Cíntia atendeu ansiosa e ouviu o som da rua – trânsito, buzinas e vozes tentando se erguer à cima de todos aqueles barulhos espalhados, concentrados e distorcidos na escuta de um telefone. Só Paulo e sua mãe sabiam que ela estava ali, e aquele era o som de uma ligação feita por dedos sujos em um orelhão instalado frente a um boteco. Conhecia aquilo. Em algum lugar entre o ouvido de Cíntia e o gancho do telefone uma voz estranha indagou quem era e o aparelho voltou a encostar contra o rosto dela.

“Quem é? Quem é?”

“Alô?”

“É do quarto 101? A senhora é a responsável por essa linha?”

“Sim, sou eu, Cíntia.”

“Bem, Dona Cíntia, a situação é o seguinte... Um homem, Paulo...peraí...(Cadê a identificação da vítima?)... Ele sofreu um acidente aqui em Botafogo, na Voluntários da Pátria. Nós achamos esse telefone na carteira dele, a senhora conhece esse homem?”

“Conheço. Quão sério é esse acidente?”

“Bem, minha senhora...Ele não sobreviveu.”

“Meu Deus do céu. Paulo? Tem certeza?”

“Peraí...(É essa aqui?)...Isso, Paulo Ferreira Maia, isso.”

“Ferreira Maia? Não, peraí, o Paulo que eu conheço não é Ferreira Maia.”

“Não? A senhora tem certeza?”

“Tenho, tenho, graças a Deus.”

“Tem certeza mesmo? Mas esse número estava em um papel...”

“Tenho certeza! Paulo é um nome tão comum, vai ver que ele conhecia a pessoa que ficou aqui antes.”

“Pode ser, pode ser, vou checar na Recepção.

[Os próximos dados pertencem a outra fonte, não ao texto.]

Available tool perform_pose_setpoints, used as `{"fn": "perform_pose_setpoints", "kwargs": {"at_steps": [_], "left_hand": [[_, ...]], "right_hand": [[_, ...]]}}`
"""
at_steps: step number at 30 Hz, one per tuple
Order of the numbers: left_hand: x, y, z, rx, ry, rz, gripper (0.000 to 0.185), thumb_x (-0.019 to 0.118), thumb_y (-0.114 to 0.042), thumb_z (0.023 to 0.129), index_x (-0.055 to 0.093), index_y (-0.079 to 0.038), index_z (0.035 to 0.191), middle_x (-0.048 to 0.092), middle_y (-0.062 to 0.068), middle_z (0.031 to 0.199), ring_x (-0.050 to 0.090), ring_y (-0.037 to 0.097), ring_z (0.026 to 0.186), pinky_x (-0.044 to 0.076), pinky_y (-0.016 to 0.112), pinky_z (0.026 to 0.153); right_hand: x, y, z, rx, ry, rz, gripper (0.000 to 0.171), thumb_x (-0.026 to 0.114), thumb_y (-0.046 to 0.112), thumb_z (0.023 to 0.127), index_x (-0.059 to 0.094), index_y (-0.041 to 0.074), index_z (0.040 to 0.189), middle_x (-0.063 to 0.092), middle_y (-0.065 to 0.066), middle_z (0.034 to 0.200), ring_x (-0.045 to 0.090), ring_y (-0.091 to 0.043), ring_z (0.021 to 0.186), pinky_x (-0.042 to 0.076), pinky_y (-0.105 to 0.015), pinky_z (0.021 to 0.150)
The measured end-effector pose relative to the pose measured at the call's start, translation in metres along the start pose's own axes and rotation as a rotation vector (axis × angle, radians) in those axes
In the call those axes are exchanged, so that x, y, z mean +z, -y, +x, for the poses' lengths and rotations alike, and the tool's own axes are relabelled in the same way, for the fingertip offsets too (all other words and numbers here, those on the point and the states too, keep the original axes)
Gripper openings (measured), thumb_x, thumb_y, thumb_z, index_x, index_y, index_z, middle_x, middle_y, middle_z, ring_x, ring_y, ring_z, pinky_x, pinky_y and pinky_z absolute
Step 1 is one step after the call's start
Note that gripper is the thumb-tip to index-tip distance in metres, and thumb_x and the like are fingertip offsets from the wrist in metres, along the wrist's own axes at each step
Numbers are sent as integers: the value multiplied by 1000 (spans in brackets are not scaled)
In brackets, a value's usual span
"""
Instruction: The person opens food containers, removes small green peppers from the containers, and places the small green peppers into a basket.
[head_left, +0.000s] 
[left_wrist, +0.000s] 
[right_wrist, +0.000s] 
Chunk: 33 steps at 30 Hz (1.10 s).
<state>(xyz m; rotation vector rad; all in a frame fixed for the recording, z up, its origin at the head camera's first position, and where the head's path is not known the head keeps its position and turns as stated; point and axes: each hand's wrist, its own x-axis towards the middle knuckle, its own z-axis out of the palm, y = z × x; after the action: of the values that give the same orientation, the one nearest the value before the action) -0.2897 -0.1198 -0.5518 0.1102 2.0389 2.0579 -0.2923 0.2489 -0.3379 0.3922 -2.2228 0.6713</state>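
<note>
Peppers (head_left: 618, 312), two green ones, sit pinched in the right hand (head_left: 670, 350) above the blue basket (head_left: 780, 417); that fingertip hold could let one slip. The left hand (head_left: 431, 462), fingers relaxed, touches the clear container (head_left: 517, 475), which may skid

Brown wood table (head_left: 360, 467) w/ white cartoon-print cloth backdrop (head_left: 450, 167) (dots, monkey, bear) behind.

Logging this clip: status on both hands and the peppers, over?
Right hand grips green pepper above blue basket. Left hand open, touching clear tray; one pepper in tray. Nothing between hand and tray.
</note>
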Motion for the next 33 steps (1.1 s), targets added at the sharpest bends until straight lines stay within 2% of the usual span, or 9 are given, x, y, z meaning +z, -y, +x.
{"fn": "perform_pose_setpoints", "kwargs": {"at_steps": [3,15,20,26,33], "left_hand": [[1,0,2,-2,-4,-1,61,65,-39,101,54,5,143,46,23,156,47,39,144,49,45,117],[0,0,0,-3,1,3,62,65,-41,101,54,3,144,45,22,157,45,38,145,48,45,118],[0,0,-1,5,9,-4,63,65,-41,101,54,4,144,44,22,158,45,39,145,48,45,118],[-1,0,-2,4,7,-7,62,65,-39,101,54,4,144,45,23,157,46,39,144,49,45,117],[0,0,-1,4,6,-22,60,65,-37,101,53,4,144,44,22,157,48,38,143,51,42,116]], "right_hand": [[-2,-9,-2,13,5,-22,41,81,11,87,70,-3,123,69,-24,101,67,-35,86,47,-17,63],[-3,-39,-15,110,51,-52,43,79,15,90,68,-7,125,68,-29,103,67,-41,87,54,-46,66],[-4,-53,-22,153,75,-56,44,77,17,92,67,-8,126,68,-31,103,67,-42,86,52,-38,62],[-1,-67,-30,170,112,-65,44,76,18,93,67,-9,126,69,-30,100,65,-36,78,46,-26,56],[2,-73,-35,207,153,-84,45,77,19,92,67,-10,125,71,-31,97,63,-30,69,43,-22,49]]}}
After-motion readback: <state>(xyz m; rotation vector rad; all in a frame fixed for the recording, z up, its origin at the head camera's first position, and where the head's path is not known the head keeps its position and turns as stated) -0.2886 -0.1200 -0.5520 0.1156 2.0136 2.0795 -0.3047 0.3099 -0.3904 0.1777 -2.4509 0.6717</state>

Desculpe incomodar a senhora.”

“Não, tudo bem, Nossa Senhora, que susto o senhor me deu!”

“Boa noite.”

(...)

“Qual o nome da senhora?”

“Cíntia Ferreira Maia.”

“Quarto 102?”

“Não, 101”

“Ah é, desculpa, tê sem os óculos...2 diária com café da manhã.”

“Isso. Aceita o Redeshop?”

“Aceita.”

“Aquele homem não apareceu aqui, Dona Cíntia.”

“Tô sabendo.”


J.

Um comentário:

Anônimo disse...

me lembrou rubem fonseca... a coisa do narrador também... a frieza, a morte e tal.. bem manero em júlia. agora aquela de a, b, c, d, aqulio é restrito a estruturação cerebral feminina, hahahah...brincadeira, muito bom o texto.